| AIM OF THE EXERCISE |
What you return must match the listing below word for word.

| INPUT DATA |
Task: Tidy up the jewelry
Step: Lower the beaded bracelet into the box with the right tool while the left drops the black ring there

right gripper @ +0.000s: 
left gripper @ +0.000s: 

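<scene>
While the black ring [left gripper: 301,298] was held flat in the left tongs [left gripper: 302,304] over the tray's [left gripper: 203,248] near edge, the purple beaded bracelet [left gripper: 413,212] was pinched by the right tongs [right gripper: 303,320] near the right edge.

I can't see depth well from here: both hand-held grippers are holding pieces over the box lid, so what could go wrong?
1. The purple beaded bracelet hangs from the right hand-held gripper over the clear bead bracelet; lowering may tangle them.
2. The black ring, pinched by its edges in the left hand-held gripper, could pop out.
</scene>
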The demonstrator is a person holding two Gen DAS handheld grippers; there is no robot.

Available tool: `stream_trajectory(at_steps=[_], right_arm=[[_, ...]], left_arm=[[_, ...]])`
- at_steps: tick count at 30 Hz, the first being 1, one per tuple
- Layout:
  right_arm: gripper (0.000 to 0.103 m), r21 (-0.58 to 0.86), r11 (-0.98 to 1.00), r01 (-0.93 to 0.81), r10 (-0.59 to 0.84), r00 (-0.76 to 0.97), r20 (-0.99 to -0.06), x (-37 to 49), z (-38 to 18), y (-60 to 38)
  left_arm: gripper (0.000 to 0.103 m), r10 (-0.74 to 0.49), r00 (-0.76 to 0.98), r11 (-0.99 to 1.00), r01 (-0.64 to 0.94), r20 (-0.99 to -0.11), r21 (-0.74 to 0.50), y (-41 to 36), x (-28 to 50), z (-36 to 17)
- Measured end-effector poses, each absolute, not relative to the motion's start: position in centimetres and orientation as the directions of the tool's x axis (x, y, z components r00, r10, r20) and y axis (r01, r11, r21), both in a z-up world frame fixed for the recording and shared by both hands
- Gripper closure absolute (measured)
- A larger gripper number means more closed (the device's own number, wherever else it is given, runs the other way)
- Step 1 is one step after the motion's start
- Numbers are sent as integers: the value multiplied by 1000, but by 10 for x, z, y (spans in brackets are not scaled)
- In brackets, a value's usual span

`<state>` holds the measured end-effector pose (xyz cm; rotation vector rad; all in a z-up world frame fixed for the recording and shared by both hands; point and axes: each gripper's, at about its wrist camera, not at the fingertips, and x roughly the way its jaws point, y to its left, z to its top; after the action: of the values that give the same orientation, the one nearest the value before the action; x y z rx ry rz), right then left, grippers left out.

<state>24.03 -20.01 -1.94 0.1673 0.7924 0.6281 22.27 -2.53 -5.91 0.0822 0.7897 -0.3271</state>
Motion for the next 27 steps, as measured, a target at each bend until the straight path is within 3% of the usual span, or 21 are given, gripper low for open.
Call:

| SOLUTION FOR THIS EXERCISE |
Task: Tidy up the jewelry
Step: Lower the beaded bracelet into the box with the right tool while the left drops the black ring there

right gripper @ +0.000s: 
left gripper @ +0.000s: 

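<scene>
While the black ring [left gripper: 301,298] was held flat in the left tongs [left gripper: 302,304] over the tray's [left gripper: 203,248] near edge, the purple beaded bracelet [left gripper: 413,212] was pinched by the right tongs [right gripper: 303,320] near the right edge.

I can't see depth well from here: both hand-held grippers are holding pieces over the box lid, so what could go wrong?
1. The purple beaded bracelet hangs from the right hand-held gripper over the clear bead bracelet; lowering may tangle them.
2. The black ring, pinched by its edges in the left hand-held gripper, could pop out.
</scene>
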The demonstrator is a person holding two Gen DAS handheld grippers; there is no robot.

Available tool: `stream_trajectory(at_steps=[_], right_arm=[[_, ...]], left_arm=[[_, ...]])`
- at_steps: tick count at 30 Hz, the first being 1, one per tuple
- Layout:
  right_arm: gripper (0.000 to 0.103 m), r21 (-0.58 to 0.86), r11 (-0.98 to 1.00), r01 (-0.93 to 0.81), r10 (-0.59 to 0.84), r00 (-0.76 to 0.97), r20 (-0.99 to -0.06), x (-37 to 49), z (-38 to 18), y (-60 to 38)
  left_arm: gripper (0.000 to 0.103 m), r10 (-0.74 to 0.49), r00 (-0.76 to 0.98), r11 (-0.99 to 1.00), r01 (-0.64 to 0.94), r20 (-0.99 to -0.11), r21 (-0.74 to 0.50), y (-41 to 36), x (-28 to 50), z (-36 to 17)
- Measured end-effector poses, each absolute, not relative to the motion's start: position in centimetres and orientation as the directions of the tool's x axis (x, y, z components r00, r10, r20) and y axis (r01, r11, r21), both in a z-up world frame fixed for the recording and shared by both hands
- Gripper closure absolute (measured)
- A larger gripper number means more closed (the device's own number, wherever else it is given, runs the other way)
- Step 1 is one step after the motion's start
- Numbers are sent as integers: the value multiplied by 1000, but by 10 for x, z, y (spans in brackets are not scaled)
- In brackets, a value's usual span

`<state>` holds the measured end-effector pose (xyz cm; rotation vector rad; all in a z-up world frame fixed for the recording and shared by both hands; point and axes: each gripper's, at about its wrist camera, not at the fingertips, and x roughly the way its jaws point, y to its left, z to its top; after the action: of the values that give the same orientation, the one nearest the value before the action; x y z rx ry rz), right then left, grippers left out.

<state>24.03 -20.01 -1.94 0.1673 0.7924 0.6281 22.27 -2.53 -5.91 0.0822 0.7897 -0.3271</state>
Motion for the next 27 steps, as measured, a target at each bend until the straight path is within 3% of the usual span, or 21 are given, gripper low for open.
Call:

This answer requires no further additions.